Allow German noun chunks to work on Span

Update the German noun chunks iterator, so that it also works on Span objects.
2026-01-01 22:43:10 +03:00 · 2016-11-24 23:30:15 +11:00 · 2016-11-24 23:30:15 +11:00 · b8c4f5ea76
commit b8c4f5ea76
parent 3e3bda142d
1 changed files with 6 additions and 3 deletions
--- a/spacy/syntax/iterators.pyx
+++ b/spacy/syntax/iterators.pyx
@ -2,9 +2,11 @@ from spacy.parts_of_speech cimport NOUN, PROPN, PRON


 def english_noun_chunks(obj):
+    '''Detect base noun phrases from a dependency parse.
+    Works on both Doc and Span.'''
    labels = ['nsubj', 'dobj', 'nsubjpass', 'pcomp', 'pobj',
              'attr', 'ROOT', 'root']
-    doc = obj.doc
+    doc = obj.doc # Ensure works on both Doc and Span.
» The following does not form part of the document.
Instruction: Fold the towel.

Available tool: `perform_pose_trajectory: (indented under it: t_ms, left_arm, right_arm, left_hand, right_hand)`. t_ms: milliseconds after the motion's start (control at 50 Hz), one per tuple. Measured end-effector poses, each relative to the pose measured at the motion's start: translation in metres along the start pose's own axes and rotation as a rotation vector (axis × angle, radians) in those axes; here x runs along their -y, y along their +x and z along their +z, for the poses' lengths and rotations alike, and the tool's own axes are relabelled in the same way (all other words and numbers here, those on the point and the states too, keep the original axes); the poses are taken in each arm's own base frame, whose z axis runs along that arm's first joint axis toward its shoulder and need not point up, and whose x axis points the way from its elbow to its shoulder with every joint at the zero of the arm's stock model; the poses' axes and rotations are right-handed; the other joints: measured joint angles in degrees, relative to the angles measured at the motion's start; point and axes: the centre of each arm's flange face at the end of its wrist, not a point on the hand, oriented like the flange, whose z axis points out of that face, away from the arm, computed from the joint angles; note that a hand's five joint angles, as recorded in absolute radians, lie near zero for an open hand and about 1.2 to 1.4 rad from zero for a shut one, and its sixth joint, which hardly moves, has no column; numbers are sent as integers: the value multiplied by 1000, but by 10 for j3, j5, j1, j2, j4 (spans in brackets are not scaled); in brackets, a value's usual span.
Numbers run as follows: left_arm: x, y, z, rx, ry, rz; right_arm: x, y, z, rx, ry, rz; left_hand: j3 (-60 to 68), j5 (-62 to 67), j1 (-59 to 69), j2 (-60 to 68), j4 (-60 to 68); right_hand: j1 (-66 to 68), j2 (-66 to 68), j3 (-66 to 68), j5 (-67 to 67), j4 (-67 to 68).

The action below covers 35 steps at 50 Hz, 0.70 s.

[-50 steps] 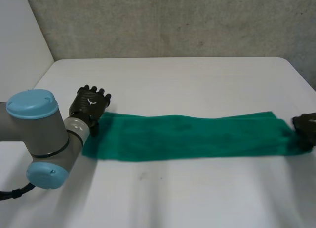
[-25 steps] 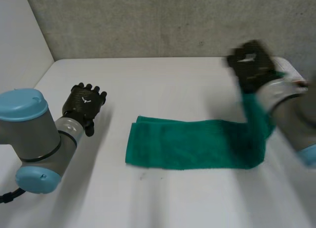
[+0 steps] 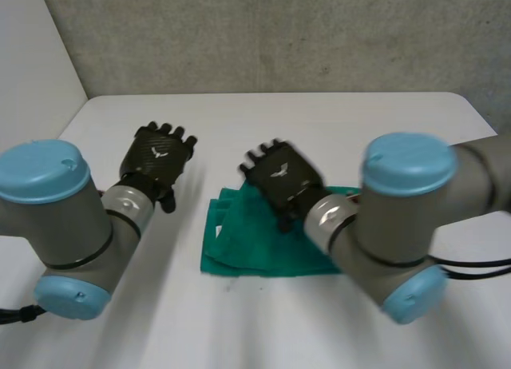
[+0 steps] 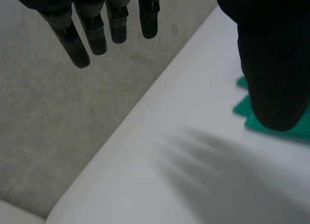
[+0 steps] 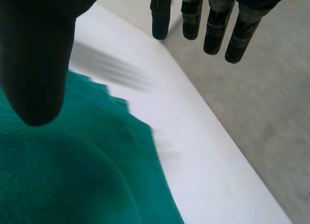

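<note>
The green towel [image 3: 255, 237] lies folded over itself in the middle of the table, its left end rumpled in loose layers. My right hand [image 3: 283, 177] hovers above the towel's top layer with straight fingers and nothing in it; in the right wrist view the towel [image 5: 72, 170] spreads under the palm and the fingers [image 5: 213, 25] reach past its edge. My left hand [image 3: 160, 157] is open and raised above bare table, just left of the towel. In the left wrist view a corner of the towel [image 4: 286, 129] peeks out beside the thumb.
The white table [image 3: 263, 321] has bare room in front of the towel and behind it. A grey wall [image 3: 279, 33] rises past the table's far edge. My right arm [image 3: 399, 225] covers the towel's right part.
My right hand carried the towel's right end over to the left, laid it on the left half and let go. The left hand shifted slightly toward the back.
</note>
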Motion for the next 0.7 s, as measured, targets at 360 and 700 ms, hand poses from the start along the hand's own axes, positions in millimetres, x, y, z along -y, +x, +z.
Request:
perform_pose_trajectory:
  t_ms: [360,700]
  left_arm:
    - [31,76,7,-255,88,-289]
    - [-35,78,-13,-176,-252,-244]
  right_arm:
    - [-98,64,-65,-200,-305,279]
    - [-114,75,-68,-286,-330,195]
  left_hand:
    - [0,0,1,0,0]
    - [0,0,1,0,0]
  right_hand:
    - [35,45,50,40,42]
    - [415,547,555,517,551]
    np_deps = [doc.vocab.strings[label] for label in labels]
    conj = doc.vocab.strings['conj']
    np_label = doc.vocab.strings['NP']
@ -26,14 +28,15 @@ def english_noun_chunks(obj):
 # extended to the right of the NOUN
 # example: "eine Tasse Tee" (a cup (of) tea) returns "eine Tasse Tee" and not
 # just "eine Tasse", same for "das Thema Familie"
-def german_noun_chunks(doc):
+def german_noun_chunks(obj):
    labels = ['sb', 'oa', 'da', 'nk', 'mo', 'ag', 'ROOT', 'root', 'cj', 'pd', 'og', 'app']
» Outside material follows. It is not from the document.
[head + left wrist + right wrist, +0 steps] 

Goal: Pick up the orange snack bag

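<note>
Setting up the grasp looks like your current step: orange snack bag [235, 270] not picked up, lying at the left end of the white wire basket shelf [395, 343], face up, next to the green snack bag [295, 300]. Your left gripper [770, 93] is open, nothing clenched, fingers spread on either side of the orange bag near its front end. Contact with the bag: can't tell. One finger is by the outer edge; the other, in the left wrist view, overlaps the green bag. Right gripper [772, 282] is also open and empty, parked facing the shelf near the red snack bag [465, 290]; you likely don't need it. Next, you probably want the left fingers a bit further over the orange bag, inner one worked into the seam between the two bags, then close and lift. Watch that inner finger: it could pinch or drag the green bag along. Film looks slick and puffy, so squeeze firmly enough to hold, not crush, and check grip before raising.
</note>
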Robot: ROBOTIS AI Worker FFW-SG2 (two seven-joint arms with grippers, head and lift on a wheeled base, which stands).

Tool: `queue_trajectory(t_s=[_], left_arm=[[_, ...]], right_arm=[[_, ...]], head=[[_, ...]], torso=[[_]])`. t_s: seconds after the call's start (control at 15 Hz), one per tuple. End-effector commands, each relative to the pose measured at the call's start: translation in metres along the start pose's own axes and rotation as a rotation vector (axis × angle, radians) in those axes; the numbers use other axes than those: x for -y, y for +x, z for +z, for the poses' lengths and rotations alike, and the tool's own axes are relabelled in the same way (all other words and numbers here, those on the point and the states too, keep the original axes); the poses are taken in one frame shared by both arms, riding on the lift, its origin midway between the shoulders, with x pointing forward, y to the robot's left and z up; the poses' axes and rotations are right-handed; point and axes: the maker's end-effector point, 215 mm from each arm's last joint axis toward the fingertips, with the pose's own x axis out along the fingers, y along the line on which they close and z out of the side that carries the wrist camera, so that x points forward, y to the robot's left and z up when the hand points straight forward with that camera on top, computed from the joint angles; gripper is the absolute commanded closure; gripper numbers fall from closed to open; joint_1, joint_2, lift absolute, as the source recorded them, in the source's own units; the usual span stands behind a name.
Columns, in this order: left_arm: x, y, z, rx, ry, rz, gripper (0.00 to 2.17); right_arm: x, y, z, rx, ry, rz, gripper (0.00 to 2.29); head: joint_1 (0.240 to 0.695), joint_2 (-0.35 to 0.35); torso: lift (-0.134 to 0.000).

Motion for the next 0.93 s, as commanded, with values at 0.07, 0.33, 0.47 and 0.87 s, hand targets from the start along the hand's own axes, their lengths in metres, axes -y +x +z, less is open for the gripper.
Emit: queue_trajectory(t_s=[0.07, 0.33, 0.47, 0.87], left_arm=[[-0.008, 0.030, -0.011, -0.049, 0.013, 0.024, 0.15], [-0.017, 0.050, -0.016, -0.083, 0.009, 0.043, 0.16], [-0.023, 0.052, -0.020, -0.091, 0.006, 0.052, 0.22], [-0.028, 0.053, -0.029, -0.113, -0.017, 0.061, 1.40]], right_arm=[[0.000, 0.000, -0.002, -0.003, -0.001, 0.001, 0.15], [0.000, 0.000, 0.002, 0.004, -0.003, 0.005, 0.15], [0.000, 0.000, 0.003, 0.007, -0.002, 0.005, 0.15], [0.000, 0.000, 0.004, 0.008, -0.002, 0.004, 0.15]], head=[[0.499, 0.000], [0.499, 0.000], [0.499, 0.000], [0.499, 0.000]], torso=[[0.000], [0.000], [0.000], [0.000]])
+    doc = obj.doc # Ensure works on both Doc and Span.
    np_label = doc.vocab.strings['NP']
    np_deps = set(doc.vocab.strings[label] for label in labels)
    close_app = doc.vocab.strings['nk']

    rbracket = 0
-    for i, word in enumerate(doc):
+    for i, word in enumerate(obj):
        if i < rbracket:
            continue
        if word.pos in (NOUN, PROPN, PRON) and word.dep in np_deps: